Durante os últimos anos, não tem conta os processos levantados aos trabalhadores, pelos motivos mais estranhos que possam pensar, fundamentando-os graças às câmaras de vigilância instaladas na própria Casa dos Marcos (sem qualquer autorização da Comissão de Proteção de Dados) com vista a obter informações sobre aquilo que os colaboradores conversam e fazem.”

Antes destas duas queixas já a TVI tinha dado conta de uma outra carta enviada pelo ex-tesoureiro Jorge Nunes no verão ao Instituto da Segurança Social, e em que este pedia uma inspeção profunda à Raríssimas. Sem resposta, o mesmo Jorge Nunes endereçou mais duas missivas em setembro.

O ministro Vieira da Silva já veio esclarecer que o Instituto da Segurança Social tinha aberto uma investigação à Raríssimas depois de ter recebido essa denúncia no verão, mas garante que nunca lhe foi entregue, nem a ele nem à secretária de Estado ou ao Instituto de Segurança Social “denúncias de gestão danosa”.

A denúncia referia-se a “irregularidades nas contas” da instituição, mas Vieira da Silva considera que não era suficientemente clara para levantar suspeitas sobre a forma como a Raríssimas estava a ser gerida pela presidente, Paula Brito e Costa.

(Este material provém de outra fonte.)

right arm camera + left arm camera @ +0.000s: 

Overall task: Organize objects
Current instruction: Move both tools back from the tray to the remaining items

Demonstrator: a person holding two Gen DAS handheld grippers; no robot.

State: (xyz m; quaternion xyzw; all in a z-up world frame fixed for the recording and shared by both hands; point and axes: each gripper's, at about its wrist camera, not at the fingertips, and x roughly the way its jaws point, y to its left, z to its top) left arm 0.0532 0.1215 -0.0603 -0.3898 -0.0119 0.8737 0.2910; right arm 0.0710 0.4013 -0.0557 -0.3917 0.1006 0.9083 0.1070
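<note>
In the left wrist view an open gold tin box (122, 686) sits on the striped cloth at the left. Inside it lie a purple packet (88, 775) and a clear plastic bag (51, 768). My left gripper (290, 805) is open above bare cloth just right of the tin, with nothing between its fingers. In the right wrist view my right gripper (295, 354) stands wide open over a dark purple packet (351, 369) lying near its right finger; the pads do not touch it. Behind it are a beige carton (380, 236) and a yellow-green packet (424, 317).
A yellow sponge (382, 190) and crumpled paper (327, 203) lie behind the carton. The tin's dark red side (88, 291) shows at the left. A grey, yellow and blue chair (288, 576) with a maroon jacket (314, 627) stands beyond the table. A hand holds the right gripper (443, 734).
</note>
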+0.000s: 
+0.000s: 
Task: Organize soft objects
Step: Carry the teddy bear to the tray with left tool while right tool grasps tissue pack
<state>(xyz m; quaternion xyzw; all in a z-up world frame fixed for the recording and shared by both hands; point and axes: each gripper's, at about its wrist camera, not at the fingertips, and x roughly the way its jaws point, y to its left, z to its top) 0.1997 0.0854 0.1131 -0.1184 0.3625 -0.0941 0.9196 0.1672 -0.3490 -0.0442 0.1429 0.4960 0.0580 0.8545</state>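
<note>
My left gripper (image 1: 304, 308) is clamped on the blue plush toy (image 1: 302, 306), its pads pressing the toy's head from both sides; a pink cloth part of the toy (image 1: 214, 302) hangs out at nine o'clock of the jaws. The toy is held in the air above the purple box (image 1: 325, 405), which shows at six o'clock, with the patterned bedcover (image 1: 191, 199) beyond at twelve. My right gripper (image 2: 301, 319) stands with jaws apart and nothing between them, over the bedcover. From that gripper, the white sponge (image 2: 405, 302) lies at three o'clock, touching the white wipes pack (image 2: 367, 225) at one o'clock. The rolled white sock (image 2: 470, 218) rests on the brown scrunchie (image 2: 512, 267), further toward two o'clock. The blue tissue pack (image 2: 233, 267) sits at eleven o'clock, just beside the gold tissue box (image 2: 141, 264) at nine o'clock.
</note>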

Depois dessas cartas, houve uma outra datada de 12 de outubro que chegou ao Ministério do Trabalho no dia 16: “um ofício que relatava algumas denúncias, já anteriormente feitas ao Instituto da Segurança Social, todas relativas à existência de irregularidades decorrentes de um suposto incumprimento formal e estatutário na Raríssimas”, explicou o próprio gabinete do ministro.

O ministro afirma que só ouviu a expressão “gestão danosa” ligada à Raríssimas nos “contactos prévios” à emissão da peça da TVI e só depois disso é que deu ordem para que a investigação “subisse de nível” hierárquico.

Entretanto, também o Presidente da República admitiu ter recebido, no Palácio de Belém, uma carta sobre a situação na associação Raríssimas, dias antes da reportagem da TVI, mas que “não tinha nada de específico”.

“É muito simples: [a carta está] datada de 16 [de novembro], chegou no dia 23, foi carimbada no dia 25, chegou, por causa dos feriados, dia 04 de dezembro. A reportagem é três ou quatro dias depois, chegou no meio de outras denúncias e não tinha nada de específico”, afirmou o Presidente.